What is required -> Select, from the material below, each line with "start" in it.

Data provided ->
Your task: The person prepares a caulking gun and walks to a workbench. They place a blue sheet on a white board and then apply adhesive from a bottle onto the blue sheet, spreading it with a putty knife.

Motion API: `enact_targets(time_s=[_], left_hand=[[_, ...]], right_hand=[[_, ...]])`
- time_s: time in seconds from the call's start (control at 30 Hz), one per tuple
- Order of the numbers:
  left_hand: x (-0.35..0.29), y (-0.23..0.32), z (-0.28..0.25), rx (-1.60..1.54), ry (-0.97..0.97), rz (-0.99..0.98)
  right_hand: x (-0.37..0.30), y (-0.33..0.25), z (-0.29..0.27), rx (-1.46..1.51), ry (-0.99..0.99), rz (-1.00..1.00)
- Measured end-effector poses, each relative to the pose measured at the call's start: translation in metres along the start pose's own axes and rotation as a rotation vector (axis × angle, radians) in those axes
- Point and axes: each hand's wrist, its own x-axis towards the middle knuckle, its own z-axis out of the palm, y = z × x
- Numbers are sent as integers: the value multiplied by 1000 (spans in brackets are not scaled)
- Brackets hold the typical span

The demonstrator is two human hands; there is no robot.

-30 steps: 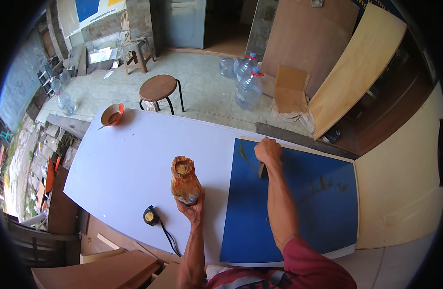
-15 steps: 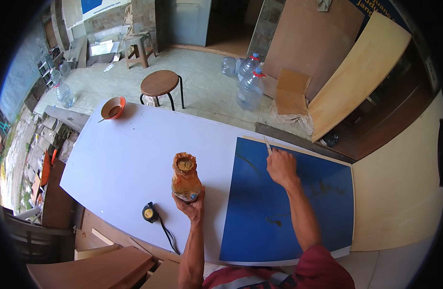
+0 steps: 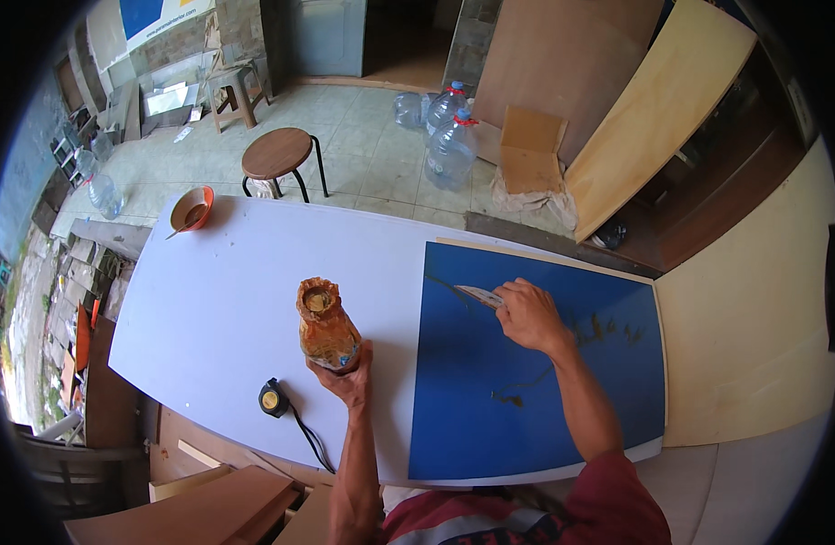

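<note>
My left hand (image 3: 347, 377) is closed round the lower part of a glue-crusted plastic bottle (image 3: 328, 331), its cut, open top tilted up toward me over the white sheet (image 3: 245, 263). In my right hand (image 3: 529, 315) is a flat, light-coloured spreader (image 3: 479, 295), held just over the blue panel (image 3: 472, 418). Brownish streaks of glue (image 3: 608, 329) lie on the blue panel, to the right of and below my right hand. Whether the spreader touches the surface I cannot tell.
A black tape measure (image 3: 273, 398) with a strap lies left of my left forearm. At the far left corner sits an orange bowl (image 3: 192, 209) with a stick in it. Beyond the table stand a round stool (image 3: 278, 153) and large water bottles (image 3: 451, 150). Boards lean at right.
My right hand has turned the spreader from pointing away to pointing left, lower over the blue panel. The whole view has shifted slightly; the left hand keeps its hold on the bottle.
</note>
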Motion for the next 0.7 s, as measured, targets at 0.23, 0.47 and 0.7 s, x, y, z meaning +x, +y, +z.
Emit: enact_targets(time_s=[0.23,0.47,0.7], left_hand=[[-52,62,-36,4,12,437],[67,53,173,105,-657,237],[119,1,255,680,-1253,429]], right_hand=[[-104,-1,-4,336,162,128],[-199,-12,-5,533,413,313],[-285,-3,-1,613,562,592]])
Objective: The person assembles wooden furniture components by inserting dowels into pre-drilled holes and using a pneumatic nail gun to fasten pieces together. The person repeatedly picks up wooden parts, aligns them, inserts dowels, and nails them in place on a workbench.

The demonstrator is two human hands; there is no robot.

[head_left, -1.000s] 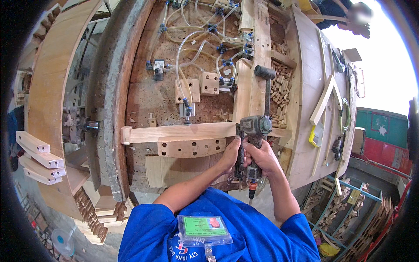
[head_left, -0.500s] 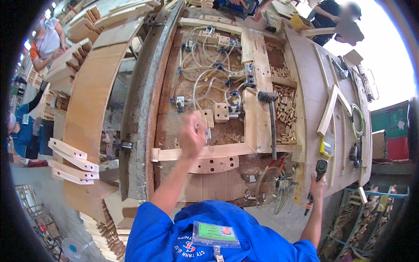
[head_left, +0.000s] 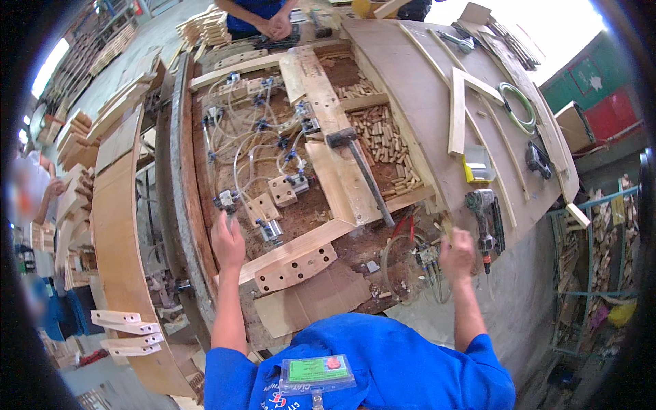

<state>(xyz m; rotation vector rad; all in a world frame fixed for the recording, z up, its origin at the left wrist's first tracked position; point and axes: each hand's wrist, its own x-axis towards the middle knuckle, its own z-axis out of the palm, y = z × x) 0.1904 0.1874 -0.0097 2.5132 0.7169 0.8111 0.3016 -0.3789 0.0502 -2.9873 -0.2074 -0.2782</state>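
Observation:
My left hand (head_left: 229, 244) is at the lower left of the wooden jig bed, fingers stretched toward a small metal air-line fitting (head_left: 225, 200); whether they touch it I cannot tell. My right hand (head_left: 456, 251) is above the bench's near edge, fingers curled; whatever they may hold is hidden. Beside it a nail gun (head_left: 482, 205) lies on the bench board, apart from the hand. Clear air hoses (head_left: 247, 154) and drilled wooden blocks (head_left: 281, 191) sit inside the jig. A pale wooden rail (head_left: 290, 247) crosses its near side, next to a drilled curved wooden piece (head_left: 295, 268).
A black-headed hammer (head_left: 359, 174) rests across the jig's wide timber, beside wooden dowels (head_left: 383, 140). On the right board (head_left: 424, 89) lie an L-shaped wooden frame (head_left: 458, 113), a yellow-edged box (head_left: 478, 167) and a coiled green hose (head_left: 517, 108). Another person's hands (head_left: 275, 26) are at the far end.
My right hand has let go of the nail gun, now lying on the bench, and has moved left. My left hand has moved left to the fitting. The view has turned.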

Task output ->
- time_s: time in seconds from the call's start (control at 30 Hz), one per tuple
- Measured end-effector poses, each relative to the pose measured at the call's start: translation in metres along the start pose's own axes and rotation as a rotation vector (axis × angle, radians) in those axes

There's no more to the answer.